- **TASK OBJECTIVE**: Check every line of the material for the word "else". Copy those that have it.

- **DATA**:

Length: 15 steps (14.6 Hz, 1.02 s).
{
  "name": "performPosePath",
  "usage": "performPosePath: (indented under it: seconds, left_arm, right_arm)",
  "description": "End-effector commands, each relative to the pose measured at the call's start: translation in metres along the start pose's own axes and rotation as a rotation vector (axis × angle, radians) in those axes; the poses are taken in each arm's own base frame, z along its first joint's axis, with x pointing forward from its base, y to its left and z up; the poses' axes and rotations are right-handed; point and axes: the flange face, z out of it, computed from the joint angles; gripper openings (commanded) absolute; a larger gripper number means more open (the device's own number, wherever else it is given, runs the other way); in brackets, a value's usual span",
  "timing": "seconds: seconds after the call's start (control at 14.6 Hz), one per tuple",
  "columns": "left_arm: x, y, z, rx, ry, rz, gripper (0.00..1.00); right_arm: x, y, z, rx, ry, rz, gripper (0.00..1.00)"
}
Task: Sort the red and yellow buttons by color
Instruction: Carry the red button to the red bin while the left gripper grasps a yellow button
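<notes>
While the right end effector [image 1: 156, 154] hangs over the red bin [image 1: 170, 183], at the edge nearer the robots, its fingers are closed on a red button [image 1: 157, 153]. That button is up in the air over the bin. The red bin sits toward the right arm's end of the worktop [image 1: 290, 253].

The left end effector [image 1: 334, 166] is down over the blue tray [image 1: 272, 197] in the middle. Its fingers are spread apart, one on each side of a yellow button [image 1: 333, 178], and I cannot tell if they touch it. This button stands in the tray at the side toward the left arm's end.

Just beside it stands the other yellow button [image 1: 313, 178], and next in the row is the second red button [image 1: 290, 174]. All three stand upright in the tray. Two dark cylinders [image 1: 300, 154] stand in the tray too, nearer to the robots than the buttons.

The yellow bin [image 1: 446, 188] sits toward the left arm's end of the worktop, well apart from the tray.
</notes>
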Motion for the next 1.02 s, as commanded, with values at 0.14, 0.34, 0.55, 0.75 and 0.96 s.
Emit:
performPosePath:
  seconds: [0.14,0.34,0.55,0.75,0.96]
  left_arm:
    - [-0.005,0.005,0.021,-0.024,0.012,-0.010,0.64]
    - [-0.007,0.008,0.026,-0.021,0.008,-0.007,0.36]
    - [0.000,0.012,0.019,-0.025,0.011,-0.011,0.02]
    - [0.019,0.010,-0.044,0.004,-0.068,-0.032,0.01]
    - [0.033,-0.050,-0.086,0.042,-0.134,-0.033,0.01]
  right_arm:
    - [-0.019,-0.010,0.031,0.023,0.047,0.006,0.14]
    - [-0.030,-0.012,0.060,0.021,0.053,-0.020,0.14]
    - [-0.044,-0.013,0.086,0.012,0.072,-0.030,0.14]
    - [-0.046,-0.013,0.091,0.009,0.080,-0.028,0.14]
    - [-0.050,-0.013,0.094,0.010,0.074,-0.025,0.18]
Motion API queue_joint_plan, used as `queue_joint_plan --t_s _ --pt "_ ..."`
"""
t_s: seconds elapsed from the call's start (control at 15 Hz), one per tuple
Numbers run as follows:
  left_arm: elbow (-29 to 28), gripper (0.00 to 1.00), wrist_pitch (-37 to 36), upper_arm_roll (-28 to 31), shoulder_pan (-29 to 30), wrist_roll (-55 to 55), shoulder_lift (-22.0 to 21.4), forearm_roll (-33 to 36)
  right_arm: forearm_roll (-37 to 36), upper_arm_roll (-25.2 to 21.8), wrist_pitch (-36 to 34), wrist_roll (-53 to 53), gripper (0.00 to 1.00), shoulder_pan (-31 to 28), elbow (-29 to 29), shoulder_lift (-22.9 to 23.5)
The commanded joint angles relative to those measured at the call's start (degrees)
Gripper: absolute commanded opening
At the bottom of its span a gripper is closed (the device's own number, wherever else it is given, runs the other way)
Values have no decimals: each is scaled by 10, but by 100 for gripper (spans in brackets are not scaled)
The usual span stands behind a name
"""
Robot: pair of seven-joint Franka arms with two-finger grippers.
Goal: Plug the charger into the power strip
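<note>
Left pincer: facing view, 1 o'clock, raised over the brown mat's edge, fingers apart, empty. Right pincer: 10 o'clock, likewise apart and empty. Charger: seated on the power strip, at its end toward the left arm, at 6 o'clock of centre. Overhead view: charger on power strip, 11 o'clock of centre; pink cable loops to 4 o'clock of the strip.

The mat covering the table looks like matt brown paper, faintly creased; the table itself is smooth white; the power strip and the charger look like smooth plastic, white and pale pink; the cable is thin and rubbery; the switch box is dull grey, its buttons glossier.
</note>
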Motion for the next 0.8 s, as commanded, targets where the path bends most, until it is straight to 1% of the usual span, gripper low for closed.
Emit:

- **EXERCISE ANSWER**:
  "description": "End-effector commands, each relative to the pose measured at the call's start: translation in metres along the start pose's own axes and rotation as a rotation vector (axis × angle, radians) in those axes; the poses are taken in each arm's own base frame, z along its first joint's axis, with x pointing forward from its base, y to its left and z up; the poses' axes and rotations are right-handed; point and axes: the flange face, z out of it, computed from the joint angles; gripper openings (commanded) absolute; a larger gripper number means more open (the device's own number, wherever else it is given, runs the other way); in brackets, a value's usual span",
At the bottom of its span a gripper is closed (the device's own number, wherever else it is given, runs the other way)

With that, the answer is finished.